Vorenus grabbed a line dangling down from the masthead and quickly wrapped it around his right forearm before allowing himself to spin around the mast, hanging with his legs wrapped around the damp wood and his right arm extended behind him. He reached out toward the trapped man with his left arm. “Take my hand!” he yelled.
The water was up to the man’s knees, and he flailed wildly for long seconds before their hands finally met.
“Don’t let go!” the man shrieked. The water was breaking at his chest. Vorenus pulled as hard as he could manage, screaming in agony as the break in his arm stretched out against the muscles trying to keep the bones in place. His legs slipped, but they held.
The water seemed to yawn and open to take the man in. Vorenus pulled as hard as he could, but the man was held too fast. “Don’t leave me!” he shouted, the pitch of his voice high as the cold took his chest and constricted his lungs.
The draft of water was pulling the man away from Vorenus, their grips straining. The rope wrapped around his outstretched right forearm began to burn and tear the flesh from friction, adding new welts to those he’d already received. He felt liquid running up his shoulder from the wrist, and it felt thicker than the rest of the rainwater covering his body. Octavian’s man screamed desperately, but the waters were too strong, and the waves began to crash over his head. Vorenus heard the muting of the man’s voice as he began to swallow water, and then the sea at last pulled them apart.
Vorenus watched the thrashing of the man’s arms in the water for only a heartbeat before he pulled himself upright on the mast and tried to reach the other side of the ship, where Antony and the others had gone.

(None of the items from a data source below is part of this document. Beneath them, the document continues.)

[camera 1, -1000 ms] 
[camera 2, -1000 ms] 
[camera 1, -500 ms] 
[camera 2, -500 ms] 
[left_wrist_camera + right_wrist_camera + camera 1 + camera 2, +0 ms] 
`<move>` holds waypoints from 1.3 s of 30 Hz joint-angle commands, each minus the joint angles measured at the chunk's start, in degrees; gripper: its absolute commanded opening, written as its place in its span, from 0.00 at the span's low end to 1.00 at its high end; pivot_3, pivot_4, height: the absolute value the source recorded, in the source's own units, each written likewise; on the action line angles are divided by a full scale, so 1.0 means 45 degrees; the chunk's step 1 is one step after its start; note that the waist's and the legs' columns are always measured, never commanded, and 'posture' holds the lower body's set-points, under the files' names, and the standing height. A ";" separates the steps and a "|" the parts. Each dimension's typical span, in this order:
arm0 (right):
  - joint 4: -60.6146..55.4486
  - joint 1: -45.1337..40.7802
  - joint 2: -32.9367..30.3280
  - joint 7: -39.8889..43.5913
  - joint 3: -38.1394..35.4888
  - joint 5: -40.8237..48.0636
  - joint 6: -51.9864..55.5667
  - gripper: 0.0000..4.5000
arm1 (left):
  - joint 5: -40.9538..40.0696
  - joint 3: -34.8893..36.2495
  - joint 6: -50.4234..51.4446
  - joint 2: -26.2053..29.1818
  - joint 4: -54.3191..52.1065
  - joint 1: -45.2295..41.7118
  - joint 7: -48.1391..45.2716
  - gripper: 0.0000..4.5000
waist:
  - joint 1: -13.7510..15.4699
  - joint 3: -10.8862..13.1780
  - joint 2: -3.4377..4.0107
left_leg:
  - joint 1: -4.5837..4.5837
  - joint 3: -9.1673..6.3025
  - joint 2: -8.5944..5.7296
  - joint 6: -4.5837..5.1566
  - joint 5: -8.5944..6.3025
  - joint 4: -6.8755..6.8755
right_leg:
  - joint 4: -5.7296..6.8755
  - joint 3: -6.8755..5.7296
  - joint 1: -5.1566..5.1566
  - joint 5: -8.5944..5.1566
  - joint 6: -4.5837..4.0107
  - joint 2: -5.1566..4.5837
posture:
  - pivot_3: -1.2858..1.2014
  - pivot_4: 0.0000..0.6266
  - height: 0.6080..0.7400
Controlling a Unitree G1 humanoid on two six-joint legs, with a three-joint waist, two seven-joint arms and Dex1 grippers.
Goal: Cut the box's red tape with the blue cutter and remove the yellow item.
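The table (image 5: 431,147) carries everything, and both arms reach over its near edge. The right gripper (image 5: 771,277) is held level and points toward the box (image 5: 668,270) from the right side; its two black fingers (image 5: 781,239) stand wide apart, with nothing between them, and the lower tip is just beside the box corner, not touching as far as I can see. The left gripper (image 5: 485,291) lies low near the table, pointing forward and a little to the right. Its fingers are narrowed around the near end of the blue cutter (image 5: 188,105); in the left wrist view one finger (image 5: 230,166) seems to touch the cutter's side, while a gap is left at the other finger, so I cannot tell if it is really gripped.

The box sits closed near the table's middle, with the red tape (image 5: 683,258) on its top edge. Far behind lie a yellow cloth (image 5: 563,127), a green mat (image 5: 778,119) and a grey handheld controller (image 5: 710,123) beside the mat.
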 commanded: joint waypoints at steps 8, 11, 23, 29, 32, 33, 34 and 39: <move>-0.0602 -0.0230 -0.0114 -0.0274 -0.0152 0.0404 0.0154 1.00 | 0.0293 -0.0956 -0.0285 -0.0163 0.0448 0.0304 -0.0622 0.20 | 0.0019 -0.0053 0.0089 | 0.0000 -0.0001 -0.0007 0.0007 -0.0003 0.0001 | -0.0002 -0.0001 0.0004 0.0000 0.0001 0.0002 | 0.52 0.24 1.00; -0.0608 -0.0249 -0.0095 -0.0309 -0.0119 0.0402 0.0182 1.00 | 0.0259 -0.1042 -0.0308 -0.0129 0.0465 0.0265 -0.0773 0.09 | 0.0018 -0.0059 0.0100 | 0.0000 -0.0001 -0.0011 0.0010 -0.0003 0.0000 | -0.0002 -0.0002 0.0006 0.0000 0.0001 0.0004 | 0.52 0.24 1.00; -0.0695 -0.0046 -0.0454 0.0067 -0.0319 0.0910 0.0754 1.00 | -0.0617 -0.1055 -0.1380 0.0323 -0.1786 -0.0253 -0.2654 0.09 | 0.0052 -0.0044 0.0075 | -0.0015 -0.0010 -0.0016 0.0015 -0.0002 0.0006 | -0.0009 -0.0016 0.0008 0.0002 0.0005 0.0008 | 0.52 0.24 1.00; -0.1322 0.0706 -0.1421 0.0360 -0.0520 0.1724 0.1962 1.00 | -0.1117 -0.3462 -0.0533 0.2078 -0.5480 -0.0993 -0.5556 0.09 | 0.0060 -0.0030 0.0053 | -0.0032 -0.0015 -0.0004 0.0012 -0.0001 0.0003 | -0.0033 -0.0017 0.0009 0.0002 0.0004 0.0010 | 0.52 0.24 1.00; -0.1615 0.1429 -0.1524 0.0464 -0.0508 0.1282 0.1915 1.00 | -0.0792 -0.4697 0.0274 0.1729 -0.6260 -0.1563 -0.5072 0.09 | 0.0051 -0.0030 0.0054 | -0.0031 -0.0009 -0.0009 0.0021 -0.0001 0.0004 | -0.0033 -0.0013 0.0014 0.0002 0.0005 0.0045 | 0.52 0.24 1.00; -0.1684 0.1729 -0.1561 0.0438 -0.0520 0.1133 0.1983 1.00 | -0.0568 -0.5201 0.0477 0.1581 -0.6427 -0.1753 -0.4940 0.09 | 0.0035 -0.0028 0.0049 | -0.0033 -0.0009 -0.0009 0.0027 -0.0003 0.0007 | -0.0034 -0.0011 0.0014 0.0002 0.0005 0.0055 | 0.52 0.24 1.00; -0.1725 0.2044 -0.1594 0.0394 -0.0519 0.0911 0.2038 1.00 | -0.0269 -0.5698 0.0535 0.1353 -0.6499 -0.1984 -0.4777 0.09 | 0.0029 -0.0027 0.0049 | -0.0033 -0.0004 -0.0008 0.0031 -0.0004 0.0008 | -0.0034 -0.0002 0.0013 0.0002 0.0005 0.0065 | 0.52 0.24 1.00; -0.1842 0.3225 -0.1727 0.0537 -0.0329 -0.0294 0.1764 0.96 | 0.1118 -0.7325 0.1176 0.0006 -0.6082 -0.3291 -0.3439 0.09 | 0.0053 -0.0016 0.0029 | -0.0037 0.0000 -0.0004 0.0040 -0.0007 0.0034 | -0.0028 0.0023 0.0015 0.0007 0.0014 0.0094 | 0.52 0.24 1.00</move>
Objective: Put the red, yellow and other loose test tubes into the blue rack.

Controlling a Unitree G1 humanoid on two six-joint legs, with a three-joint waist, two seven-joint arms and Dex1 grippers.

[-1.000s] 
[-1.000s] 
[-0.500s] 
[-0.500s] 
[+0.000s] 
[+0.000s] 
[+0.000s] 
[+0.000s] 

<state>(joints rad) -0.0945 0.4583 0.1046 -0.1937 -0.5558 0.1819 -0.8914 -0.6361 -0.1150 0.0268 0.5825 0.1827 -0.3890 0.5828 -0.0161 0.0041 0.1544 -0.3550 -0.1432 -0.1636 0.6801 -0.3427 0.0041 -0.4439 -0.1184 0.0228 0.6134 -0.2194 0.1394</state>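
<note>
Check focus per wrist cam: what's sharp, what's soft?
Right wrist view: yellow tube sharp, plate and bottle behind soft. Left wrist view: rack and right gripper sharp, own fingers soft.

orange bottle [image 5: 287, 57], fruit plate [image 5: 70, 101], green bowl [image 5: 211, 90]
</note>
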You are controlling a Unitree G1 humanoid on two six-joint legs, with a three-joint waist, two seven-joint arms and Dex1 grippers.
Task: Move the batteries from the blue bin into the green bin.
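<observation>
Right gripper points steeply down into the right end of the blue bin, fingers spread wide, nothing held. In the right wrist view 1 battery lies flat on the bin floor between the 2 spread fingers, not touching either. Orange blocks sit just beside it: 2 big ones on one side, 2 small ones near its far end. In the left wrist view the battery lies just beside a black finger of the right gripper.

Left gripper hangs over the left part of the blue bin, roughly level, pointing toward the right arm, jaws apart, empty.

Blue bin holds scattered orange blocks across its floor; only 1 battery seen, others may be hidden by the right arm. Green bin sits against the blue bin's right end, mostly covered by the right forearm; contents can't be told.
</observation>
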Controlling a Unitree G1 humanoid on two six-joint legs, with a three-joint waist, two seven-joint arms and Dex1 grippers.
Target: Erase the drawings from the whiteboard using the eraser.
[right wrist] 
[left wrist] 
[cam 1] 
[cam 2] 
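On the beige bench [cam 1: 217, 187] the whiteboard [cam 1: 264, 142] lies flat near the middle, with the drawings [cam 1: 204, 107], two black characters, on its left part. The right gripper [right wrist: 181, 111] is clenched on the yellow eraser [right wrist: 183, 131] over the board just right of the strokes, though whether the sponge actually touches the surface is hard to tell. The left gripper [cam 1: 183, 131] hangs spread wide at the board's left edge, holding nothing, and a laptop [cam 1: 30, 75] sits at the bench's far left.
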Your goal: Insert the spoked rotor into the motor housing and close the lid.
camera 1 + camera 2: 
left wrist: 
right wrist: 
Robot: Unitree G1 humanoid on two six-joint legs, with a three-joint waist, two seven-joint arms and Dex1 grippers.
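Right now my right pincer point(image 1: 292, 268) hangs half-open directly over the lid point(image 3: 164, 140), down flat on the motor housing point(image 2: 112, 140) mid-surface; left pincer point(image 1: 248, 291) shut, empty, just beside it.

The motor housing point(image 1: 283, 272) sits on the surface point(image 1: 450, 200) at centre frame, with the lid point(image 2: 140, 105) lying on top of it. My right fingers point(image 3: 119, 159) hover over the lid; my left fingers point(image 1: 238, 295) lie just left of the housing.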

He couldn’t make it. His left hand alternatively screamed in pain and went numb, the fingers unable to work individually, and the deck was too steep and wet for him to make it one-handed. Vorenus sat for a moment on the mast, seawater stinging his eyes, the sound of the drowning man very close in his ears, before he chose a course of action. The mast was slick, but it was at least out of the water. Using the line leading to the masthead to help pull himself along, he began to shimmy up the wood and out into the space above the sea.
The yard—a heavy crossbeam normally mounted horizontal to the mast to secure the top of the sail—was angled strangely, but it had somehow remained intact in the punishing wave. Vorenus had nearly reached it when he looked back and could see over the side of the flagship to the other trireme. The grapple lines connecting it to the flagship had been cut, and its ram had pulled free from their side as the flagship had rotated, but it was still tantalizingly close. The battle yet raged there, as if the unnatural wave had never struck, and men lay like sacks of supplies across the deck amid the flurry of bloody activity. Antony was there among them, hacking in furious rage. He’d managed to rally his men to him on the enemy deck. At least six of them, Vorenus could see, had somehow maintained holds on their shields through the chaos—or found some close at hand, he supposed—and Antony’s makeshift force was advancing across the trireme’s deck behind their shield wall in trained legionnaire formation. The numbers of Octavian’s men had clearly been obliterated by the wave, and Vorenus could see that it was possible—just possible—that Antony and his men might actually win the ship.